● Task objective: Every line of the listing below must be printed again exactly, apart from its pictures.

======== Source data

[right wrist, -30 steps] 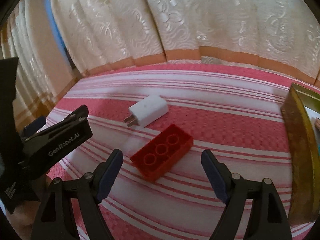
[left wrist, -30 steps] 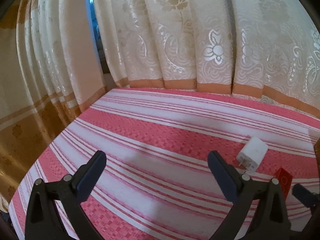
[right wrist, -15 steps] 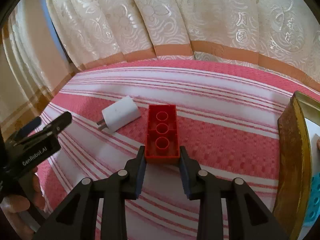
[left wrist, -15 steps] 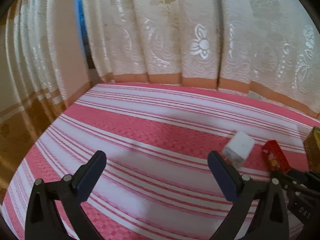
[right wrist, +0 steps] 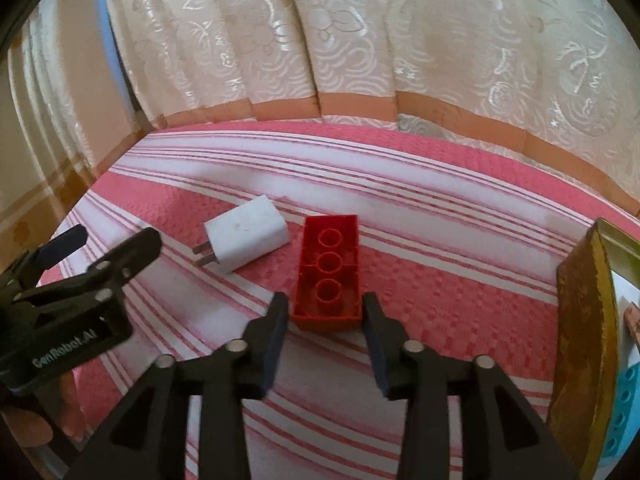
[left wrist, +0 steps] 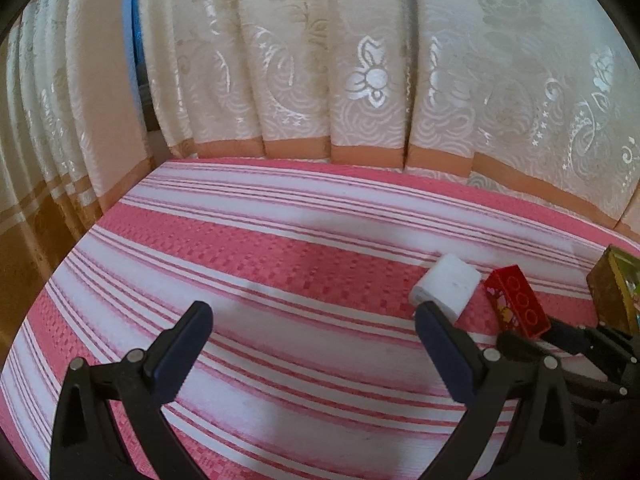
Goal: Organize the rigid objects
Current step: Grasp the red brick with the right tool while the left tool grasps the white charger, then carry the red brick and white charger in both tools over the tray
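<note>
Red brick (right wrist: 329, 270) lies hollow side up on striped cloth (right wrist: 440, 280), right of white charger (right wrist: 248, 245). Right gripper (right wrist: 325, 312): jaws just reopened, flanking brick's near end w/ slight gaps. Left gripper (left wrist: 312, 332) wide open, empty.

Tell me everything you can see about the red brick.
The red brick is a hard plastic toy block lying hollow side up, three round tubes in a row inside. It rests flat on the striped cloth, beside the white charger. Its near end sits between the right gripper fingers, which have just been opening.
</note>
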Motion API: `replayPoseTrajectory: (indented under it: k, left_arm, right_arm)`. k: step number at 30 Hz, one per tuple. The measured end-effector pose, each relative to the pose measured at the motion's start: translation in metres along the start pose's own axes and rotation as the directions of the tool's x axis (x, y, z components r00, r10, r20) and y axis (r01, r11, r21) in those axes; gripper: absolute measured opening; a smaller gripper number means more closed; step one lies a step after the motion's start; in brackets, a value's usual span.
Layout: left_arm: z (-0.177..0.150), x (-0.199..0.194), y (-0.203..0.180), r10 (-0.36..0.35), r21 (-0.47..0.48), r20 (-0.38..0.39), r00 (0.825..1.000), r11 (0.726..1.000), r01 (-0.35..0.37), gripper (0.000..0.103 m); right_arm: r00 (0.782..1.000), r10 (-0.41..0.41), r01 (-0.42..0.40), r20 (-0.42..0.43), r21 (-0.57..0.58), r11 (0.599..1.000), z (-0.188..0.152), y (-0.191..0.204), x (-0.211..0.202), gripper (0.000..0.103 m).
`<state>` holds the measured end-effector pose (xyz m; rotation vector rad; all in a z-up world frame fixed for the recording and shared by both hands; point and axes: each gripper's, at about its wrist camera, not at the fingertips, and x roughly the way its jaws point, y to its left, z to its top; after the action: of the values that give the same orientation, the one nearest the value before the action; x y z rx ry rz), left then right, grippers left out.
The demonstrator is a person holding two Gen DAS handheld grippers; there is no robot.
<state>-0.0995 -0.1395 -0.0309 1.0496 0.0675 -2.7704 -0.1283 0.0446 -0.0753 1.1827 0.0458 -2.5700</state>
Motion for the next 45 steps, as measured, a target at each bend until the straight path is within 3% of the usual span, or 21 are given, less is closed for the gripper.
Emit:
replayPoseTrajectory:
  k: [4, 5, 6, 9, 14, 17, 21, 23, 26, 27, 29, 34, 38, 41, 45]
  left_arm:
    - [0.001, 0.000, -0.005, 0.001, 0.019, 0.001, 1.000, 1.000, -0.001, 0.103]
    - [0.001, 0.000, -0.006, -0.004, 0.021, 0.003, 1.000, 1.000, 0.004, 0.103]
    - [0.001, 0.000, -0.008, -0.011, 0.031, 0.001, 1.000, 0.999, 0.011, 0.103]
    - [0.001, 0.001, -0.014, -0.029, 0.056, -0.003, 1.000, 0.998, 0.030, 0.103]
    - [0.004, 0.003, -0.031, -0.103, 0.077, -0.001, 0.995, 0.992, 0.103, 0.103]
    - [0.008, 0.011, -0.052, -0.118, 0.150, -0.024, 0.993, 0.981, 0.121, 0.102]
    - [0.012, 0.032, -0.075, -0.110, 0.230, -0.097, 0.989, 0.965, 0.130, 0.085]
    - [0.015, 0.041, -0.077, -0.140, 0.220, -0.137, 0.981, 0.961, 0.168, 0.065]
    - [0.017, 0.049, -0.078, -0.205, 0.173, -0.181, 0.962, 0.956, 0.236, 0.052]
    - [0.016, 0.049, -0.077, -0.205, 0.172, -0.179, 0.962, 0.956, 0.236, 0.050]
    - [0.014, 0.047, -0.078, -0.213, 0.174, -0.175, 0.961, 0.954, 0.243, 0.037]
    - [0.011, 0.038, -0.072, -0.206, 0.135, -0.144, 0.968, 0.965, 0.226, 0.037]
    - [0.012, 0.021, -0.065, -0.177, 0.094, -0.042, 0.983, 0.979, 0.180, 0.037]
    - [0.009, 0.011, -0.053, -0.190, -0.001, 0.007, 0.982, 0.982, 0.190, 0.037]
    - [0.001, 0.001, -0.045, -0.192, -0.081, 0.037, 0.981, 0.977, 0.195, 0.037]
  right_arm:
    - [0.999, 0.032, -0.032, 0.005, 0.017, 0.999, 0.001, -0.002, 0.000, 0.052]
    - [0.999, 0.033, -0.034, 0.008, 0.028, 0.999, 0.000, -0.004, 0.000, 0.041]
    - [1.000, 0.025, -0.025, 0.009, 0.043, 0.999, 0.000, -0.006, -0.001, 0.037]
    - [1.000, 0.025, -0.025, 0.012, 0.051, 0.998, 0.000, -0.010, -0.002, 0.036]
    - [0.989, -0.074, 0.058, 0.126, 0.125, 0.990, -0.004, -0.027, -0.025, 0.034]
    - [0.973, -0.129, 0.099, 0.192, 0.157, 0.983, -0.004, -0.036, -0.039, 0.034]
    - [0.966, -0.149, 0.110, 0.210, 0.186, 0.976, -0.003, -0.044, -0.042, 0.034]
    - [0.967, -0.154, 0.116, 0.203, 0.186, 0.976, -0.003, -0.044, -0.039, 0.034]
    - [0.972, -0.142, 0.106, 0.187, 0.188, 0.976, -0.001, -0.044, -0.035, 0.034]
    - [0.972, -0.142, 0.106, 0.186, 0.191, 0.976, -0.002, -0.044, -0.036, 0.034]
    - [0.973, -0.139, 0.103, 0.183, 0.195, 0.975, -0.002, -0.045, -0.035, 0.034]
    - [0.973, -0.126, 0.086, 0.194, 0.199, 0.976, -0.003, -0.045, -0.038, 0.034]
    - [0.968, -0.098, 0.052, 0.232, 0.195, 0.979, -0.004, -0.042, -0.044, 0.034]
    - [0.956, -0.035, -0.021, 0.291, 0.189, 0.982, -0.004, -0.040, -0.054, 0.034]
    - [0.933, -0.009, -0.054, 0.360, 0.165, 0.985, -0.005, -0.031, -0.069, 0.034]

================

● Exercise answer:
[right wrist, -30 steps] 
[left wrist, -30 steps] 
[right wrist, -15 steps] 
[left wrist, -15 steps] 
[right wrist, +0 steps] 
[left wrist, +0 steps] 
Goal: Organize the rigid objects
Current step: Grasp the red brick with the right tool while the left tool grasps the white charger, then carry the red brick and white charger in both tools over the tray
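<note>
Red brick (right wrist: 329, 270) lies hollow side up on striped cloth (right wrist: 440, 280), right of white charger (right wrist: 248, 245). Right gripper (right wrist: 325, 312): jaws just reopened, flanking brick's near end w/ slight gaps. Left gripper (left wrist: 312, 332) wide open, empty.

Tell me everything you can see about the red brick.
The red brick is a hard plastic toy block lying hollow side up, three round tubes in a row inside. It rests flat on the striped cloth, beside the white charger. Its near end sits between the right gripper fingers, which have just been opening.
</note>
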Motion API: `replayPoseTrajectory: (indented under it: k, left_arm, right_arm)`. k: step number at 30 Hz, one per tuple. The measured end-effector pose, each relative to the pose measured at the motion's start: translation in metres along the start pose's own axes and rotation as the directions of the tool's x axis (x, y, z components r00, r10, r20) and y axis (r01, r11, r21) in those axes; gripper: absolute measured opening; a smaller gripper number means more closed; step one lies a step after the motion's start; in brackets, a value's usual span.
Layout: left_arm: z (-0.177..0.150), x (-0.199..0.194), y (-0.203..0.180), r10 (-0.36..0.35), r21 (-0.47..0.48), r20 (-0.38..0.39), r00 (0.825..1.000), r11 (0.726..1.000), r01 (-0.35..0.37), gripper (0.000..0.103 m); right_arm: r00 (0.782..1.000), r10 (-0.41..0.41), r01 (-0.42..0.40), r20 (-0.42..0.43), r21 (-0.57..0.58), r11 (0.599..1.000), z (-0.188..0.152), y (-0.191..0.204), x (-0.211..0.202), gripper (0.000..0.103 m).
`<state>` holds the measured end-effector pose (xyz m; rotation vector rad; all in a z-up world frame fixed for the recording and shared by both hands; point and axes: each gripper's, at about its wrist camera, not at the fingertips, and x roughly the way its jaws point, y to its left, z to its top; after the action: of the values that give the same orientation, the one nearest the value before the action; x y z rx ry rz), left then right, grippers left out.
The demonstrator is a person holding two Gen DAS handheld grippers; there is no robot.
<state>-0.0995 -0.1395 -0.0309 1.0496 0.0675 -2.7704 -0.1283 0.0446 -0.0753 1.1827 0.0458 -2.5700</state>
Motion for the next 45 steps, as measured, a target at each bend until the straight path is within 3% of the usual span, or 21 are given, less is closed for the gripper.
Emit:
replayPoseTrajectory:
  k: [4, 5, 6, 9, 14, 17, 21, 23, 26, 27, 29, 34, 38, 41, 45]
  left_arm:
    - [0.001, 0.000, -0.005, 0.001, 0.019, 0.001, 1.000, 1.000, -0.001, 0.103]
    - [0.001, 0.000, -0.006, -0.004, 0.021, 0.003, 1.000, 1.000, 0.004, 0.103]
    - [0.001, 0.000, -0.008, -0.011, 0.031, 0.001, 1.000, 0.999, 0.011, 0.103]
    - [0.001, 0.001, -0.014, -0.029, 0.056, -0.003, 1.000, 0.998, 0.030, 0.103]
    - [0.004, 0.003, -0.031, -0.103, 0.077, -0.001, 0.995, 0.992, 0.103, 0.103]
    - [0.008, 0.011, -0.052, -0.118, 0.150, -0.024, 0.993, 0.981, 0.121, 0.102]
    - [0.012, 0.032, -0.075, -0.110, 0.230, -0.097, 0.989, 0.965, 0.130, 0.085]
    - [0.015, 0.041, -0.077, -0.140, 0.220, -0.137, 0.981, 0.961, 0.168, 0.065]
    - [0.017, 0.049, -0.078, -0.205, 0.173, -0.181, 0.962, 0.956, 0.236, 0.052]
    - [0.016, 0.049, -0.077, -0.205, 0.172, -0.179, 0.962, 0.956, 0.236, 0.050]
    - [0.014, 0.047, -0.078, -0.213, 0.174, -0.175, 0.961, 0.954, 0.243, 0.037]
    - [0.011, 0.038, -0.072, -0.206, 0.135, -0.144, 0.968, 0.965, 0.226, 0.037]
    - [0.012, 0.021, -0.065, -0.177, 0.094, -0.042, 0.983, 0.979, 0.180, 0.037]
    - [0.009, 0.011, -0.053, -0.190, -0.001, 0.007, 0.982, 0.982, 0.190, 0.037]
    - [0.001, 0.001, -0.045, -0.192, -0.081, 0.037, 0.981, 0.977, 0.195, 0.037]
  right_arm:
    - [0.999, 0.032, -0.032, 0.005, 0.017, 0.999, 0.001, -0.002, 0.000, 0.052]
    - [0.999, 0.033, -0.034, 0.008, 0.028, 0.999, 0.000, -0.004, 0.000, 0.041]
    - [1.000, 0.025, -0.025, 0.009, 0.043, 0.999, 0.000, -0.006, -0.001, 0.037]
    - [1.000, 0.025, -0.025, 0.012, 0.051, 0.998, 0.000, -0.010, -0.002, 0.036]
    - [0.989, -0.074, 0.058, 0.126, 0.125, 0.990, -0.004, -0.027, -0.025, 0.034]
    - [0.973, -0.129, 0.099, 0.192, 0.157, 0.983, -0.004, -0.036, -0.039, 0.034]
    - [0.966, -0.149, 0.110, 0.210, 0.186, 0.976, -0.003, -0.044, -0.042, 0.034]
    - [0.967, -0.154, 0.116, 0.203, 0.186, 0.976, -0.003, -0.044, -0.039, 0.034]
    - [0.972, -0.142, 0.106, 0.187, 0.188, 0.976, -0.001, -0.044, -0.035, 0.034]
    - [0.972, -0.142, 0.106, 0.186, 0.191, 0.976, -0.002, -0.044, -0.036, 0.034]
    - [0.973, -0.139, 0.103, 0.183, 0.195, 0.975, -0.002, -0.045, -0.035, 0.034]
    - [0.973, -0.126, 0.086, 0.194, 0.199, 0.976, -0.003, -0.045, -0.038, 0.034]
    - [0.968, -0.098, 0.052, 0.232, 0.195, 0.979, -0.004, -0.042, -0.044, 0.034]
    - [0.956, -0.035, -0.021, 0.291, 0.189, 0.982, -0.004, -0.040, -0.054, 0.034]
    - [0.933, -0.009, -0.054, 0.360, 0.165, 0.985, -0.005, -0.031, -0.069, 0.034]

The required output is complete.